西宮権現桜 (ヤマザクラ系。肉厚、半八重、中弁、僅かに薄緑色がかる。 比較的根元から枝分かれする。若葉と花の色のバランスは絶妙) |
小林一郎
(78期)
もう無いものととっくに諦めていた権現平の桜が残っていた?当時新太郎は荘川桜移植成功で方々から取材、執筆、対談、講演でいそがしく、自分の目で確かめるべく現地へ赴いたのは昭和38年の秋であった。最新式のカメラをフンパツして行ってはみたものの、実際は久野氏の撮った写真で見たよりもその荒れ様はひどかった。20数年前の調査の時に知り合った人達は皆亡くなっており、数10本の残された桜も殆どが後に篤志家の手で植えられたものと判った。それらしい3本がはたして権現桜かどうかは、その場で判断できる材料も人も無く、久野氏の手に入れた実が成長するまで待たねばならない。慣れぬ操作でロクに撮影できずに終わったカメラ同様中途半端な気持ちのまま新太郎は帰途についた。
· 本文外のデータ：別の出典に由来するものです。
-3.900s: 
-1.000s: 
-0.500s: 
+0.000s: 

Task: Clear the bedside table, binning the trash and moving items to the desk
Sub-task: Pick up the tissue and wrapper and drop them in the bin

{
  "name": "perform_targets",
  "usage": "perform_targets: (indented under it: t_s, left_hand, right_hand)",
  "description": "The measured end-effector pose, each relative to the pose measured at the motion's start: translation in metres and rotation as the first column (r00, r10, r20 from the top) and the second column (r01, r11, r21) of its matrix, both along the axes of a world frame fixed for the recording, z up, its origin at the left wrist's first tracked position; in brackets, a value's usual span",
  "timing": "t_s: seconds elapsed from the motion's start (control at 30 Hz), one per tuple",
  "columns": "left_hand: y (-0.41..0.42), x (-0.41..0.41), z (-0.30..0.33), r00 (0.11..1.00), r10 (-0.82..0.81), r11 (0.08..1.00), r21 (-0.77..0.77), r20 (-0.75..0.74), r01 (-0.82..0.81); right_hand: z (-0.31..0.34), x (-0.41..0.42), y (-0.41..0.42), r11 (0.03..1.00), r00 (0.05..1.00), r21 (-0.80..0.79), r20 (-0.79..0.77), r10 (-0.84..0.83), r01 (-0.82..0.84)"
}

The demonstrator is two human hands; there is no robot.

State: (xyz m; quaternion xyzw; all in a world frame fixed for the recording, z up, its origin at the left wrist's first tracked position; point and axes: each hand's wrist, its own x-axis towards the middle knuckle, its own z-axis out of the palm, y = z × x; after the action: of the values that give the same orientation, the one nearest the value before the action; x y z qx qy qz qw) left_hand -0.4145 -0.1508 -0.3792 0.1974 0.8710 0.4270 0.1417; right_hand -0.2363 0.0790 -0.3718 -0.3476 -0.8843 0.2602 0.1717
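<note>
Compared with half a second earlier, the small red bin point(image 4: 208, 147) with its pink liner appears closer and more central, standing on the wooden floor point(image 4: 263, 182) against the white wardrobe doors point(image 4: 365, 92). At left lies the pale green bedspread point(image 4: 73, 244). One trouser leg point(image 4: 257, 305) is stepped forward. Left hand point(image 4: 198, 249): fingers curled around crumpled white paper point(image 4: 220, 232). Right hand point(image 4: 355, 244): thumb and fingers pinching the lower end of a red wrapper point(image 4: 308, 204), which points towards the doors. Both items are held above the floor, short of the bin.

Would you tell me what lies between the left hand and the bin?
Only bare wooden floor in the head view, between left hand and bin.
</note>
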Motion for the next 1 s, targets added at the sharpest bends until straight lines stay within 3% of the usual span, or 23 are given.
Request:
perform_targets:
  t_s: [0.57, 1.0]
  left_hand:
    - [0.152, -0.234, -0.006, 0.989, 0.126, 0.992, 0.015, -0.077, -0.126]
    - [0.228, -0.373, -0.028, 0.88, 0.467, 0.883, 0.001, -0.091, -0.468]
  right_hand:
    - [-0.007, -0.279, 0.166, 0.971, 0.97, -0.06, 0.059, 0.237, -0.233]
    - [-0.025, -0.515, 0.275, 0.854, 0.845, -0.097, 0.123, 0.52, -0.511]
久野氏宅に植えられた実は順調に成育し、その姿は幹、枝葉、花とどれも権現桜の特徴を備えたもので、本より実生ゆえ戦前笹部氏の見た日本一の山桜そのものとは言い難いがその二世と判断しても間違いのないところとなった。久野氏はこの桜を笹部桜同様数多く増やした。一つには笹部桜を接木で増やすための最良の台木と判断したためでもあった。
北山緑化植物園内のバイオ研究室の様子 |
久野氏はまた権現桜のルーツをも探索しようとされたようだ。明治36年権現平に最初に植樹されたものは、南紀の山中にあった優秀なヤマザクラであったことから、氏は数年に亘って紀伊山中熊野古道中辺路あたりの古木を調査されていたが、これだと確信できるものは見つからなかったようだ。